◆ **ASSIGNED TASK**
Will you return, word for word, only the lines from the top of the data below down to and including the one with "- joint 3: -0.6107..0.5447"?
★ ★ ★ ★
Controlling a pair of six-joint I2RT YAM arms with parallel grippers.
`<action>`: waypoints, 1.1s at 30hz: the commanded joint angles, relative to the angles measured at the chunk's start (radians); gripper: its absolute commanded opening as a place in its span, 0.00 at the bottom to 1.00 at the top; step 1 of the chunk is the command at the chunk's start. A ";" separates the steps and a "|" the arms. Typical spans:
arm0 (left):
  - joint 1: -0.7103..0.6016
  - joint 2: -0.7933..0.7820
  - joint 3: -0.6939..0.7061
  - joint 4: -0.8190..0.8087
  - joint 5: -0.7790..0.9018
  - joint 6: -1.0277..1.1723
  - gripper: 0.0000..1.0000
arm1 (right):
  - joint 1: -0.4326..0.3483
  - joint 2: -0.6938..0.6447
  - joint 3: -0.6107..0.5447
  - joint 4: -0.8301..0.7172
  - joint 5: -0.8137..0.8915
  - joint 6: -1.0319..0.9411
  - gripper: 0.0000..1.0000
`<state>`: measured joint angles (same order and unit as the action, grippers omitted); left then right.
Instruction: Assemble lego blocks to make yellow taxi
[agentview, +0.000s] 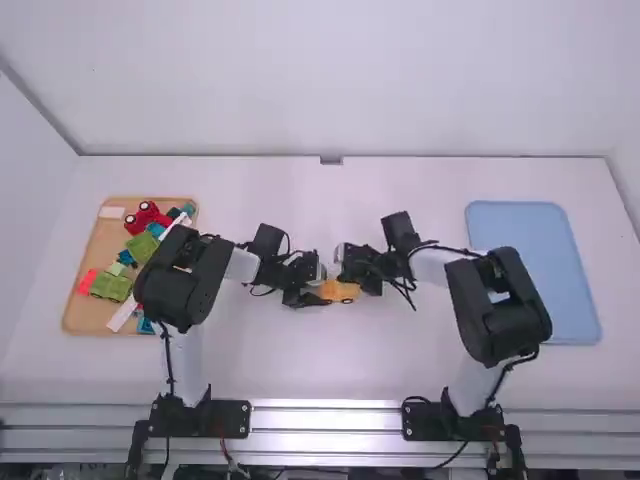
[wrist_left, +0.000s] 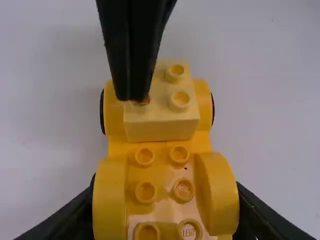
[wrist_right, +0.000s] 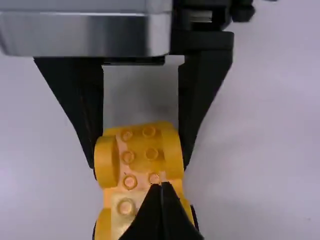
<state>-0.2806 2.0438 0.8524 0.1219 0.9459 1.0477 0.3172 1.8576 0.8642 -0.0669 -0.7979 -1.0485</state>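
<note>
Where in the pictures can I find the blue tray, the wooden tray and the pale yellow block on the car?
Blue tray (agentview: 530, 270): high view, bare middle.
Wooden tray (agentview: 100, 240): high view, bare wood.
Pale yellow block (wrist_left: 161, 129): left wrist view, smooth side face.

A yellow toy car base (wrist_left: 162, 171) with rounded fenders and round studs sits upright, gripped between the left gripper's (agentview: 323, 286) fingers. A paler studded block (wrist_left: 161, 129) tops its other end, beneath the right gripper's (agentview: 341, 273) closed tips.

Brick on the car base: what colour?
The brick is pale yellow, lighter than the base under it; shows best in the left wrist view.
</note>
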 joint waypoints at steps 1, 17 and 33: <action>-0.001 0.049 -0.041 -0.032 -0.154 -0.037 0.49 | -0.024 0.016 0.000 0.019 -0.061 -0.026 0.00; -0.001 0.049 -0.041 -0.035 -0.154 -0.037 0.48 | -0.030 0.018 -0.025 -0.048 -0.018 -0.061 0.00; -0.001 0.049 -0.041 -0.032 -0.154 -0.037 0.48 | -0.014 0.067 -0.047 -0.143 0.120 -0.074 0.00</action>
<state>-0.2829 2.0438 0.8516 0.1207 0.9493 1.0481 0.2939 1.8755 0.8539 -0.1768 -0.8394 -1.1141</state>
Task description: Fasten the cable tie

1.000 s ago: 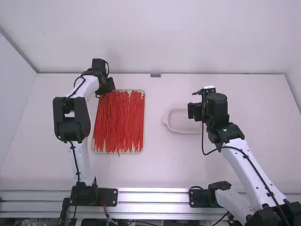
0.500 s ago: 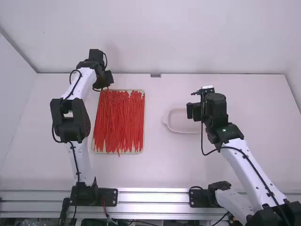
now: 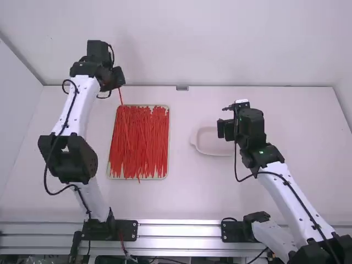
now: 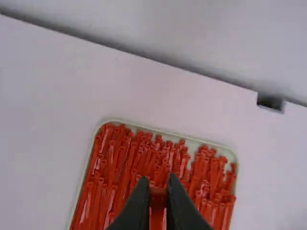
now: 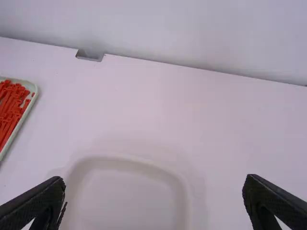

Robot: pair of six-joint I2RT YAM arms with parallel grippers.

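The left hand (image 3: 114,82) pinches 1 thin red plastic cable tie (image 3: 120,96) just above the far end of the pale rectangular tray (image 3: 167,165), probably to single it out. The tie's long axis hangs near-vertical, with the free end pointing down. The right hand (image 5: 153,184), spread wide, hovers over the shallow white dish (image 3: 204,144) on the worktop (image 3: 264,176).

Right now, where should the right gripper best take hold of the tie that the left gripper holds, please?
Probably by its free lower end, coming from the dish side: the tie hangs down from the left gripper, which clamps its top, so only the lower part is free.
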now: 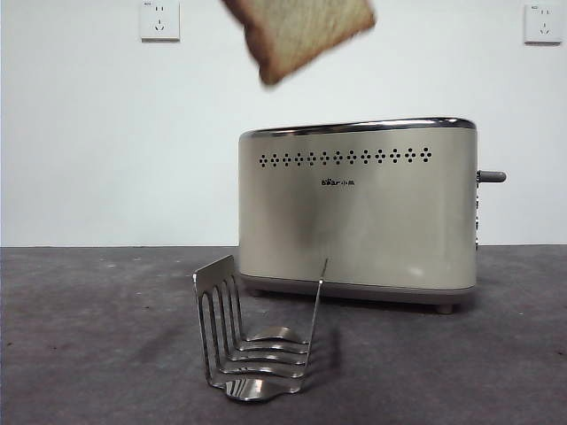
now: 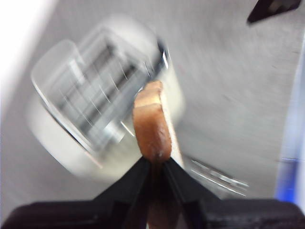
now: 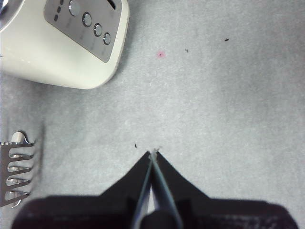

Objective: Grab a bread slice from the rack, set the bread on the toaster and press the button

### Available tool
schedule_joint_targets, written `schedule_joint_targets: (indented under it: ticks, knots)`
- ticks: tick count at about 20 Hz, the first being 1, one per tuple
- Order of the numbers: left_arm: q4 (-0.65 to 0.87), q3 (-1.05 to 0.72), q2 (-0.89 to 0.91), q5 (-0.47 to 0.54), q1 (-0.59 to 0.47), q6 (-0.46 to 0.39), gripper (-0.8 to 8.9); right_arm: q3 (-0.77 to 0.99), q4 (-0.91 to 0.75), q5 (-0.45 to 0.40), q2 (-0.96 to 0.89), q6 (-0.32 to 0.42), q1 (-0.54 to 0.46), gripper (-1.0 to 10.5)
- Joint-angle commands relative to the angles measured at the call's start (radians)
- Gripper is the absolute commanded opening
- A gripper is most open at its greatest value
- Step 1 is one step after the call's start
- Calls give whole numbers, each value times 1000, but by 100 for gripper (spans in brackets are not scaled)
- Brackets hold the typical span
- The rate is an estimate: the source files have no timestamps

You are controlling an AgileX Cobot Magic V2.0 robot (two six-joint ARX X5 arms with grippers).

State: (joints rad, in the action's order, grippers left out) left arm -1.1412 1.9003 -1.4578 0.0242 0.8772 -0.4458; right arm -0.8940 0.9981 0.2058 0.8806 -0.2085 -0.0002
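slice of bread (image 1: 299, 35): in the air at the top edge of the front view, tilted, brown crust along its lower sides, one corner pointing down; it hangs at about 11 o'clock from the toaster's top, clear of it. its upper part is cut off by the frame.
left gripper (image 2: 155, 162): closed on the slice of bread (image 2: 151, 126), black jaws pinching the crust at one end; the slice stands edge-on beyond the jaw tips. this view is heavily blurred.
toaster (image 1: 359, 212): cream-beige box with a chrome top rim, a row of small vent holes and a small dark logo, standing upright on the table. in the left wrist view its open top slots (image 2: 97, 83) show below and past the bread, smeared by blur.
button (image 1: 493, 176): dark-grey lever knob sticking out from the toaster's narrow side at 3 o'clock, high up on that side, nothing touching it.
rack (image 1: 257, 341): shiny steel toast rack in front of the toaster at about 7 o'clock from it, empty wire dividers, end plates upright, standing just apart from the toaster's base.
right gripper (image 3: 153, 155): jaws pressed together with nothing between them, over bare table, well apart from the toaster's end panel (image 3: 86, 26) with its row of round knobs; the rack's edge (image 3: 16, 169) shows at that picture's side.
table (image 1: 97, 336): dark grey, matte surface.
wall sockets (image 1: 159, 19): two white plates on the white wall, at the 10 and 2 o'clock corners of the front view.
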Motion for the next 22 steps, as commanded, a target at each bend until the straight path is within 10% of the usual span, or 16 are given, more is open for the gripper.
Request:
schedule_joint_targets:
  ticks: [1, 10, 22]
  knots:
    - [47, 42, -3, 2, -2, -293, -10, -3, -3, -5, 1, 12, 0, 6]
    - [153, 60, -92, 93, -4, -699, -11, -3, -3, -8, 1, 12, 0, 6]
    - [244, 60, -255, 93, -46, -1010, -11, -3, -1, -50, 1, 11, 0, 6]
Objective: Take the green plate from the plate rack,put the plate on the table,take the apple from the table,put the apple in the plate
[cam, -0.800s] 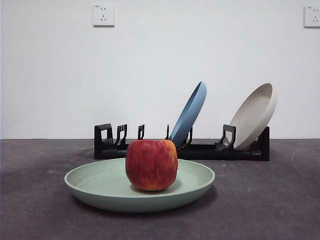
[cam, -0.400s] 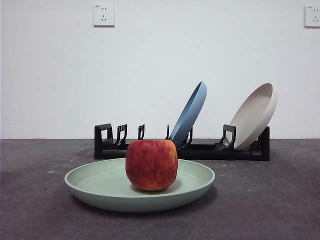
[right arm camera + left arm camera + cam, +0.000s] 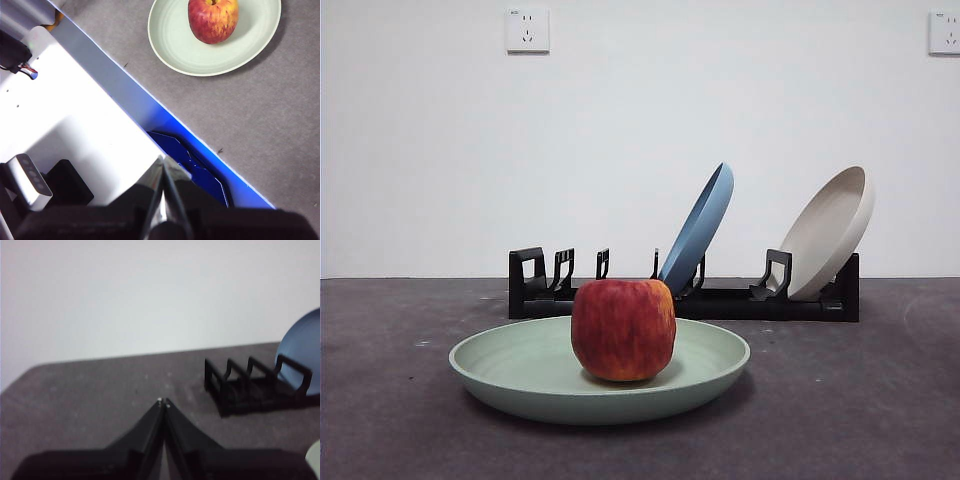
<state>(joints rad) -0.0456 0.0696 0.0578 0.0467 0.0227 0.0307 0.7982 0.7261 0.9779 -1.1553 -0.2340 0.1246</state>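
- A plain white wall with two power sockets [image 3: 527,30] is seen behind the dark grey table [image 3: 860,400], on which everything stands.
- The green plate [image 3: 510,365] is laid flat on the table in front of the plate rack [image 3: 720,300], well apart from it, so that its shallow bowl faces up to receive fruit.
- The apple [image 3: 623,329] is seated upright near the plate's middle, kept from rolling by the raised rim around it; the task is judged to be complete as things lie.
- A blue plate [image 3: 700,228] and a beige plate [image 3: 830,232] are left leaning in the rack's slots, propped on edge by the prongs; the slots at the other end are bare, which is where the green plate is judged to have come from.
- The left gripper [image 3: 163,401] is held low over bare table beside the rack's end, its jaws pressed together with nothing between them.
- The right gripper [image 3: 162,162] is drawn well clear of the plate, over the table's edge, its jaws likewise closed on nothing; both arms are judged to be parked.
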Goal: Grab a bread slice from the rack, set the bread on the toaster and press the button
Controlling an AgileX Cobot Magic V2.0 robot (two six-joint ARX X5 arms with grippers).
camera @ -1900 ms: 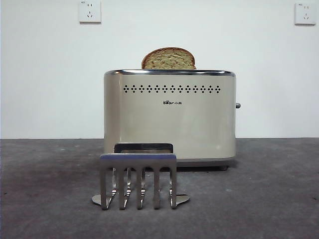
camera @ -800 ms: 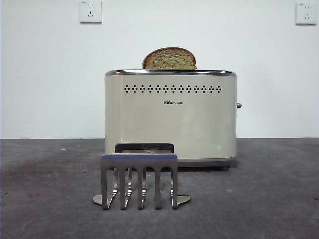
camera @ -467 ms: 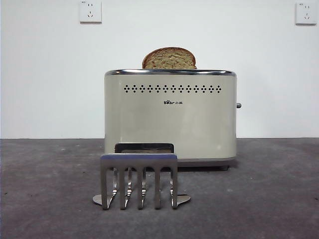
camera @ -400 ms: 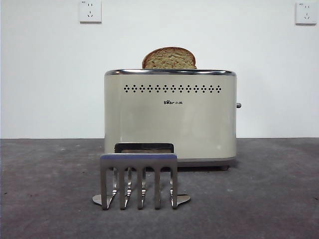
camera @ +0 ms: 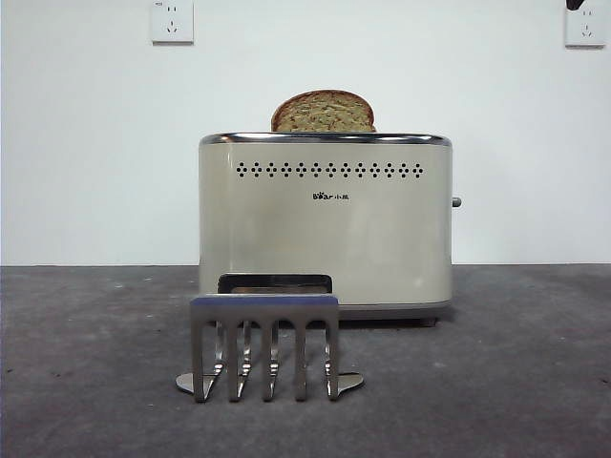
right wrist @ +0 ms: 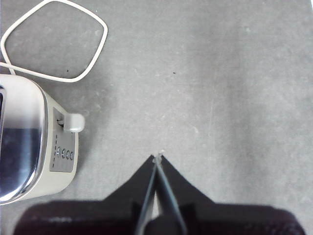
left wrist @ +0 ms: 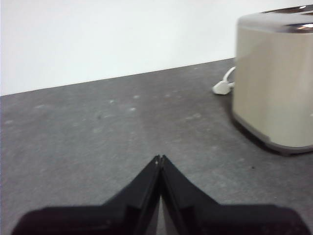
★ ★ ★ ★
◆ **RESPONSE TO THIS TASK**
Controlling a pair of six-joint I2RT YAM arms with parallel grippers.
`<action>`: waypoints, 1.1s at 30hz: the commanded joint angles, relative to the angles measured at the chunk's start (radians); gripper: its absolute commanded opening as a place in its span, 0.00 at the bottom to 1.00 at the top; step 1 of the chunk is the command at the chunk's start. A ";" separates the steps and a "|" the arms. Typical spans:
arm0 (left):
  - joint 1: -0.7103..0.6016
  - joint 2: -0.7933..0.7820
  - joint 3: -0.6939..0.7061
  - joint 4: -0.8190..0.8087
  - joint 5: -0.7790..0.9018
  - joint 6: -1.0277..1.1723
  - gripper: 0.0000..1.0000
arm1 (right):
  - joint 1: -0.4326..0.3483
  - joint 2: -0.6938..0.6447
  - joint 3: -0.6107..0.5447

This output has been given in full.